El campesino volvió a hablar y Joaquín aprovechó disimuladamente para indicarme la escena olfatofílica que estaba presenciando.
-Mis dos perros, con seguridad, hubieran segado sus vidas.
Miré y más que mirar contemplé la práctica amorosa de las panteras: uno le lamía el ano y acto seguido trataba de montarle, su sexo rígido, destellante, trataba de insertar por el trasero al perro más pequeño. Era increíble pero cierto, los dos perros intuyeron la práctica sexual varonil y quisieron imitarnos en el mismo lugar donde nos comíamos.

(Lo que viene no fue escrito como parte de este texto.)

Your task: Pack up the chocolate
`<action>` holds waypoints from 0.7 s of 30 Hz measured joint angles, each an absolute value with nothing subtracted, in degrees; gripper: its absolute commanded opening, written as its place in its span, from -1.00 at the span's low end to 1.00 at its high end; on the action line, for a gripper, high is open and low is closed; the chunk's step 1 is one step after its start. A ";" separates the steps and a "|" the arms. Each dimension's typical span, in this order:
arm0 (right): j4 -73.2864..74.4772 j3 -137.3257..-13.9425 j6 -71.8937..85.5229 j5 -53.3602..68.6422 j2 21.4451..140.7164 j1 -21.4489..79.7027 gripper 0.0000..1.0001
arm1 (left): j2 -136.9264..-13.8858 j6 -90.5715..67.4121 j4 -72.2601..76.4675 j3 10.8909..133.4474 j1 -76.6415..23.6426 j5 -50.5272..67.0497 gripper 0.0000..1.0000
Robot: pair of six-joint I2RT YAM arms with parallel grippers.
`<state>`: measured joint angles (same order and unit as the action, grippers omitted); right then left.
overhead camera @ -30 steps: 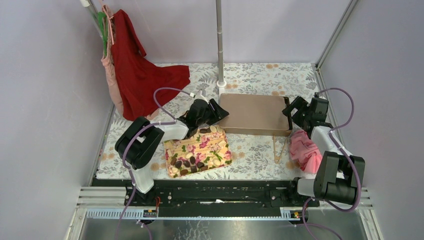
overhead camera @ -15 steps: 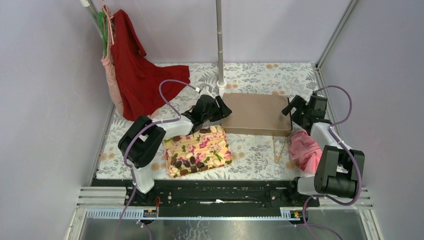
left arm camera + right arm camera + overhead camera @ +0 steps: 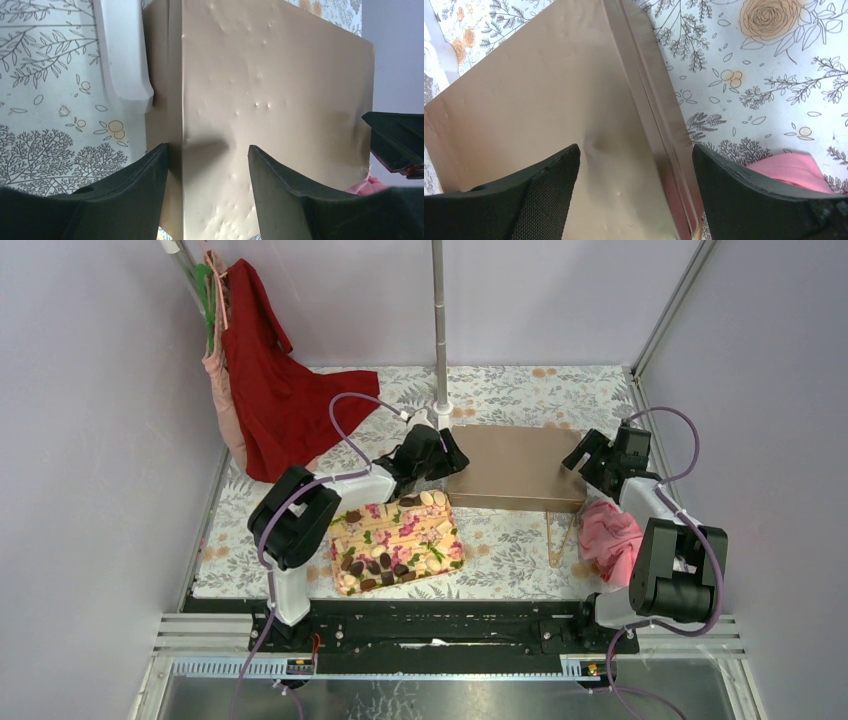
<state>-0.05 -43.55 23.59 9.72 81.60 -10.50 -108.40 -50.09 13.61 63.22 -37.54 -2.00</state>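
While the small dark brown chocolate pieces (image 3: 372,567) lie mostly along the near edge of the flower-patterned rectangular tray (image 3: 345,532) by my left arm, both grippers are at the flat, dented gold-brown rectangular box (image 3: 510,465) just behind it. My left gripper (image 3: 207,150) straddles the box's left edge, fingers spread. My right gripper (image 3: 636,150) straddles its right edge, fingers wide apart, pinching nothing.

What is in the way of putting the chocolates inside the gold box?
The gold box is closed, so its lid covers the inside. The chocolates lie outside on the flowery tray beside it. The left gripper and right gripper sit open at the lid's two ends.
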 measured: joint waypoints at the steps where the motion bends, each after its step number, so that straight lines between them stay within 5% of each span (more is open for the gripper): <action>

-¿Y qué pasaría si yo me llevara su ropa y les dejara regresar desnudos a casa?
El hombre del machete sonrió maliciosamente, miró el reguero de ropa y su mirada tropezó con los dos perros que se amaban, uno le montaba por detrás al otro y le hacía el sexo anal, mientras que el más pequeño olfateaba los calzoncillos en puro romance fetichista. Y lo hacían, nada menos, sobre la misma hierba que a nosotros nos había servido de colchón.
-Miren eso, ¡Qué cosa más increíble, los dos perros son machos y están haciendo lo mismo que Ustedes! ¿Serán así o que son demasiado inteligentes?
Desde lo alto, como si estuviese en una tribuna, decidí hablarle al hombre.
-Señor, eso no tiene nada de malo y no vaya a matar a sus dos hermosos perros por algo tan sencillo que no le hace daño a nadie.
Los tres reímos con su dosis de reserva.
-Ya me voy y los dejo en sus cosas, pero no vuelvan más porque los perros custodian la finca, a veces solos y a veces, conmigo. Hoy tuvieron Ustedes suerte, y miren allá, en el otro extremo, la casa de zinc, pintada de marrón, también es suya, ahora yo estoy solo, mi hijo está en el extranjero y mi esposa está visitándole, se acaba de ir, estará un par de meses por allá, me gustaría recibirles, ¡no dejen de ir, muchachos!
Dijo esta última frase y sin mirarnos, comenzó a andar.
-Tony, perdona que te interrumpa, me muero de curiosidad. ¿Cuántas veces fueron a visitar al hombre del machete? ¿Qué tal fue?